You’d think I was preparing for war.
But I was, and still am under someone’s shadow. A person I could not see, nor will be able to see. It is a shroud that I cannot grasp, and the more I struggle to get out, the bigger it becomes, as if the person standing in my light has suddenly had the urge to become obscenely obese just to keep me in the darkness.
…
What have I become?
Certainly a better person, but one that is unsatisfied. All my life I’ve been searching for perfection, attaining it almost. And for one fleeting second, I thought I’d finally be free of the shroud. But something blocked my way years ago. It was the happiest year of my life, who would’ve thought it would be the start of the worst?

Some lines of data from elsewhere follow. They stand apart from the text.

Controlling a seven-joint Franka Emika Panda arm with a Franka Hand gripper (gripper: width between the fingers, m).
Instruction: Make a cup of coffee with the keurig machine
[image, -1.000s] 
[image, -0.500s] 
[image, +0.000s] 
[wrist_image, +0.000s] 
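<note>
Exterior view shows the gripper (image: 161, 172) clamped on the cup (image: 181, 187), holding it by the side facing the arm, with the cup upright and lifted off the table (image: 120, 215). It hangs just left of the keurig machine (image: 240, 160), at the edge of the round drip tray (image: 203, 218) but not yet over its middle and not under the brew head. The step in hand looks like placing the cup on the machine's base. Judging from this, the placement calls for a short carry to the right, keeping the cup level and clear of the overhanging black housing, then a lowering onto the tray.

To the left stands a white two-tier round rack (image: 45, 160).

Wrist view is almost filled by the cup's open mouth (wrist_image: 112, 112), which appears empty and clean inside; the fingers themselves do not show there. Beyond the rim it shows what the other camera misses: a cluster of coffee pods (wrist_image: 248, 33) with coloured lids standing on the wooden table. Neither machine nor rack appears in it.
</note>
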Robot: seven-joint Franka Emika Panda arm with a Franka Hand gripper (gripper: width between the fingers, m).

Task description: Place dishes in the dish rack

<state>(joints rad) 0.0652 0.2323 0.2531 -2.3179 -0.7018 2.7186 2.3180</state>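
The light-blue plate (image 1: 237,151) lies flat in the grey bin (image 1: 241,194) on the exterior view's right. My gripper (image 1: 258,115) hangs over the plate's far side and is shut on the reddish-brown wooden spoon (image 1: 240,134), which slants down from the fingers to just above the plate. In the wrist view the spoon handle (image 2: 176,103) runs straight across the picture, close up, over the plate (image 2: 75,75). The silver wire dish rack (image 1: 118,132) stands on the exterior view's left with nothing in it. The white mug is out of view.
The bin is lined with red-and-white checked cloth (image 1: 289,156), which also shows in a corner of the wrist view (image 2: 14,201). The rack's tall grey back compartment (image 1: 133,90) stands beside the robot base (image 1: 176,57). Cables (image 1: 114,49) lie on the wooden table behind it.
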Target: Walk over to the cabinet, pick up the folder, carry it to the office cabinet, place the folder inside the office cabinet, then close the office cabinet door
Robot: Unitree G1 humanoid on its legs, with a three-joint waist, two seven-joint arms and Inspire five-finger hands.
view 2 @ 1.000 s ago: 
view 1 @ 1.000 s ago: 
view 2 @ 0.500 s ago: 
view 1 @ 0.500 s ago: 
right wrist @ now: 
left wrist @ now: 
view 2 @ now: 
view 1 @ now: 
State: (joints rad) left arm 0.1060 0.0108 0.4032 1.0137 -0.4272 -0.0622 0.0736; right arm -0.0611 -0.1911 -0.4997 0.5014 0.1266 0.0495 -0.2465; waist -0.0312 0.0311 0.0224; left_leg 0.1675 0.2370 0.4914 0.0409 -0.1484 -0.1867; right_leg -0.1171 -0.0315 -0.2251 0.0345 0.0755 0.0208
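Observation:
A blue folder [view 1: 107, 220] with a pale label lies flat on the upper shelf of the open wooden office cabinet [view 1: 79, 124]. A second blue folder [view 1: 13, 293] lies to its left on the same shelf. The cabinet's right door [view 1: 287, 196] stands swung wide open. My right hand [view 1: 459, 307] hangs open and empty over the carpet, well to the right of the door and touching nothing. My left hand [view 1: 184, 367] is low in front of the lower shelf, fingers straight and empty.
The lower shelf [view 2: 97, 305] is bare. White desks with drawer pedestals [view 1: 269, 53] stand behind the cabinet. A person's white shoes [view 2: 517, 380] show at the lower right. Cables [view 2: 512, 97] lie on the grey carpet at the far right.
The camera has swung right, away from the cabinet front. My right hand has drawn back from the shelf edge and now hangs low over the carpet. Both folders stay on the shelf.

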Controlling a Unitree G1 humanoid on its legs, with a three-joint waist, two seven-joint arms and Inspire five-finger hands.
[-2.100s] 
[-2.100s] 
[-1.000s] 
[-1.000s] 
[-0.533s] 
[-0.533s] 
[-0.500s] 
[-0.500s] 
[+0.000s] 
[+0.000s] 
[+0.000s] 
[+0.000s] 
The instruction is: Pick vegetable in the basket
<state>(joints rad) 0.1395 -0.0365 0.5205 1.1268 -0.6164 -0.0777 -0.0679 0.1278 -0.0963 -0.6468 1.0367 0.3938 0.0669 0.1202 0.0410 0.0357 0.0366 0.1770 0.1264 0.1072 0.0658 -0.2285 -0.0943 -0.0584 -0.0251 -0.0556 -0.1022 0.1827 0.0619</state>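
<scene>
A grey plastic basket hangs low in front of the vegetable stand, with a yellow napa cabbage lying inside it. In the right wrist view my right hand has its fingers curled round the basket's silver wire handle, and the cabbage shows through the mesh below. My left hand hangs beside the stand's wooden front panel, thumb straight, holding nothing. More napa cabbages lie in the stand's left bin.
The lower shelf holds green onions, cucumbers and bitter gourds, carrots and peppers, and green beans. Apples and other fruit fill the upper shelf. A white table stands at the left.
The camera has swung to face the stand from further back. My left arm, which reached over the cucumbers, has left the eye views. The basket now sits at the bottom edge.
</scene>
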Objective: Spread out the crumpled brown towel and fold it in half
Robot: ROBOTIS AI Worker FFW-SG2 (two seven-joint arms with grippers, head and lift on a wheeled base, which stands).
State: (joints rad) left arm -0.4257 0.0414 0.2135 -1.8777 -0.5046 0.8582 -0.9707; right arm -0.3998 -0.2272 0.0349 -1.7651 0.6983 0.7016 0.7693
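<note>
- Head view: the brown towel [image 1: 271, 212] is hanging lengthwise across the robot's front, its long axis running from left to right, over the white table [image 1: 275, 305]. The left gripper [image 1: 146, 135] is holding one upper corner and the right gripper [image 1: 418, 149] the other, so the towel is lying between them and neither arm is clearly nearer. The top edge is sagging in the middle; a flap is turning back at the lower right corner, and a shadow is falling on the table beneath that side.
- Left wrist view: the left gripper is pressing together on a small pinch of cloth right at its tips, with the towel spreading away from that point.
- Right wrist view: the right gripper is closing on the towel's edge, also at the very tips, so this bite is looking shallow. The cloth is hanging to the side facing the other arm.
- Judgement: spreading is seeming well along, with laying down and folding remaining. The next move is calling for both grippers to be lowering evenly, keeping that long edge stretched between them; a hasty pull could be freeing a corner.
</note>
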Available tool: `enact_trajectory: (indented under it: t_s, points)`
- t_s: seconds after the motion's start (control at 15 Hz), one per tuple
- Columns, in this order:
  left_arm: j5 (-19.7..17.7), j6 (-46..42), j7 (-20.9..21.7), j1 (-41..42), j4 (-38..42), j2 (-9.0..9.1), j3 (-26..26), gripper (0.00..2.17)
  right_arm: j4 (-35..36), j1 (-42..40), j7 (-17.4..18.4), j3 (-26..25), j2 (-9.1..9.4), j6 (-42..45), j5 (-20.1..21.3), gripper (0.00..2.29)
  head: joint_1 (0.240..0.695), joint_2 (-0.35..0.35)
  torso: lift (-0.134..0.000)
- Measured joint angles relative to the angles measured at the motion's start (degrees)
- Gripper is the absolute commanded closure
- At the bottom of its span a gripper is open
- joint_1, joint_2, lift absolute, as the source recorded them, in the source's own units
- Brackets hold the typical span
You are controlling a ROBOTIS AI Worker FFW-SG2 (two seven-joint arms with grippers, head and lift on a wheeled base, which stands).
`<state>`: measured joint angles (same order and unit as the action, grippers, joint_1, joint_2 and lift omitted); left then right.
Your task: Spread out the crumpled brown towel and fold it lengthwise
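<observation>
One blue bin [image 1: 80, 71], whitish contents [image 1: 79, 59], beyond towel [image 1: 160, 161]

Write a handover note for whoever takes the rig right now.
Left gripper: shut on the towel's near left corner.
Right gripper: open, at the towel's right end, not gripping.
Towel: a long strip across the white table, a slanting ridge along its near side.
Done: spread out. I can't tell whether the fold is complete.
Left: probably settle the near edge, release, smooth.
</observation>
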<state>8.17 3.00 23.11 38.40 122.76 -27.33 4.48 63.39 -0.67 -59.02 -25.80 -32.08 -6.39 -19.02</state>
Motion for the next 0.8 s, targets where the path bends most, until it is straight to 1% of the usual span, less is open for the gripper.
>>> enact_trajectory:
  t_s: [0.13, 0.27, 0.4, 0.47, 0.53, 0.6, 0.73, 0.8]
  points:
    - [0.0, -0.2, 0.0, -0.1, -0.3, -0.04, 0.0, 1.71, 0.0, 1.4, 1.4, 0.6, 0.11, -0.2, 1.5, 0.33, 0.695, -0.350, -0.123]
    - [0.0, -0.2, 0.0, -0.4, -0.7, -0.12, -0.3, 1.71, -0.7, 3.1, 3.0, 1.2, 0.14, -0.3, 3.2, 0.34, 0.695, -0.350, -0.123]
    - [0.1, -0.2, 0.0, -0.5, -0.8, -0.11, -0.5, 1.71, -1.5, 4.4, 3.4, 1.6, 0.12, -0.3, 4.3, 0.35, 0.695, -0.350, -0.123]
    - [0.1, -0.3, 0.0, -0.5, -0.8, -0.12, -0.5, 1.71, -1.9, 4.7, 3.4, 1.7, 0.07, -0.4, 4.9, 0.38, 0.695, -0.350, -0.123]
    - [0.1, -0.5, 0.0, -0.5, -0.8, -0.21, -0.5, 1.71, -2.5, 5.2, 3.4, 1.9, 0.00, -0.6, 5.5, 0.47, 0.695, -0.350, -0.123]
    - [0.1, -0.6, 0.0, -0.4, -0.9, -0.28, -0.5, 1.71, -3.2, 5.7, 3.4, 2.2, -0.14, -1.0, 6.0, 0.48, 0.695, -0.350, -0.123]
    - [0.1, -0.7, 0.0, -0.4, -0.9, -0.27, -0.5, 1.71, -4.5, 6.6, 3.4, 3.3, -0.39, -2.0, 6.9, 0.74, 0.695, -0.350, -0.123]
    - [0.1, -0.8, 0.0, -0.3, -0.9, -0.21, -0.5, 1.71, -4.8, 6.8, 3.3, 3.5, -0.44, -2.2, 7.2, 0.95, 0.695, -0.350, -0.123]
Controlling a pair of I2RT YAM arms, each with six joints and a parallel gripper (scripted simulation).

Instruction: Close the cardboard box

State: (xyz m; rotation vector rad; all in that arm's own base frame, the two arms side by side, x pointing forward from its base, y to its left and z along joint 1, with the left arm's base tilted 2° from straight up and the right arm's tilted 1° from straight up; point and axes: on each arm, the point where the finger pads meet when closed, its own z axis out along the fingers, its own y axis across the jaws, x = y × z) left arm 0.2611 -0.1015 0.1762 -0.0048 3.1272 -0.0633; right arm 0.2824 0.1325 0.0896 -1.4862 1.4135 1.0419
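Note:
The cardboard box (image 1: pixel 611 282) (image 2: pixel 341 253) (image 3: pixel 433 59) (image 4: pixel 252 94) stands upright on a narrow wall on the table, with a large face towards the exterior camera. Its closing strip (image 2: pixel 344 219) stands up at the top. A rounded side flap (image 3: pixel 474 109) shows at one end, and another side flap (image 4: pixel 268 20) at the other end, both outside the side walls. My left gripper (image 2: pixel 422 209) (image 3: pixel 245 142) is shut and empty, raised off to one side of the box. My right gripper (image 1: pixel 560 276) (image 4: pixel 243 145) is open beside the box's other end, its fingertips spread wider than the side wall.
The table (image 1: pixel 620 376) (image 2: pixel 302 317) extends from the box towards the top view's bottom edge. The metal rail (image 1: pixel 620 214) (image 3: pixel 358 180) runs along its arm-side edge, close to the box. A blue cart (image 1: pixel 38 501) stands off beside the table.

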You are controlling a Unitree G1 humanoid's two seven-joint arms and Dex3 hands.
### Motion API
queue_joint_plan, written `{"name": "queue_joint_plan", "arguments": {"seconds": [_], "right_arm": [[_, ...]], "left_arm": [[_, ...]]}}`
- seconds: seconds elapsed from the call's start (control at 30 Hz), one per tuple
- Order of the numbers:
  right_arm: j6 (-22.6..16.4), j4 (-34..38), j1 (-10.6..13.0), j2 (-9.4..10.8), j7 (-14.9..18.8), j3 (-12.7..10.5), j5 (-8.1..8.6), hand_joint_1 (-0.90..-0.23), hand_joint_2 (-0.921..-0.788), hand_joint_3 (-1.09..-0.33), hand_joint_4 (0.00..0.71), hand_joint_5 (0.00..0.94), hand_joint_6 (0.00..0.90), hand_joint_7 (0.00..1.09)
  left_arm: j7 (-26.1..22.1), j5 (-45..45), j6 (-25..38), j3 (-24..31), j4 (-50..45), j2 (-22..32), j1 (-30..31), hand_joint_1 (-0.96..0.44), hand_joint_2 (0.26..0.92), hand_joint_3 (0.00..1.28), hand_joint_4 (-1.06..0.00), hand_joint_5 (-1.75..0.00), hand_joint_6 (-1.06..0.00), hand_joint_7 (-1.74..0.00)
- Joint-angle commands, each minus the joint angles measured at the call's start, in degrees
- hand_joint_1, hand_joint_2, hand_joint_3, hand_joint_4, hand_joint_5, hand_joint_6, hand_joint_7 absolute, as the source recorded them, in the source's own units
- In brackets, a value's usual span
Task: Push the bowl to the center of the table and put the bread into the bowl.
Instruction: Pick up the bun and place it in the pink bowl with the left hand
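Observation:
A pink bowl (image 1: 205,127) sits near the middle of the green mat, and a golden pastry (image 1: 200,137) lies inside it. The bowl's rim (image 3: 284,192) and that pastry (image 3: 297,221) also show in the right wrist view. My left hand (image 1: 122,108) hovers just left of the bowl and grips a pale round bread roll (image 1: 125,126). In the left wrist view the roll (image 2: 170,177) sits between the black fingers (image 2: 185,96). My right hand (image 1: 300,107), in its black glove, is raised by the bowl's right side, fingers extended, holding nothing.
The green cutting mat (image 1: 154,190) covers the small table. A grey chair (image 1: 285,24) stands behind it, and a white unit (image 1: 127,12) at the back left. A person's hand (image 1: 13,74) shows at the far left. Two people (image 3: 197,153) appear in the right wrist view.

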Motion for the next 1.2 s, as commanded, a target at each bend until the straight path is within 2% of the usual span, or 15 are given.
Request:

I don’t regret the decision I made that day, although the path I chose saddens me much, I still became a better person after taking it. We sometimes have to choose the harder path to attain greater changes, the easier one isn’t always the best, and I’ve come to accept that.
It just pains me that I didn’t try hard enough, that I let that harder path get the best of me, that I let the thorns block my way instead of cutting them, that I let the mud hinder me when I could’ve jumped over it, all because I didn’t bother to.
But maybe it’s not too late, maybe the shroud will have an end, maybe that obese person stupidly standing in my light would finally get a well deserved heart attack and give me my light back. i just hope I’ll have the courage to try and reach it.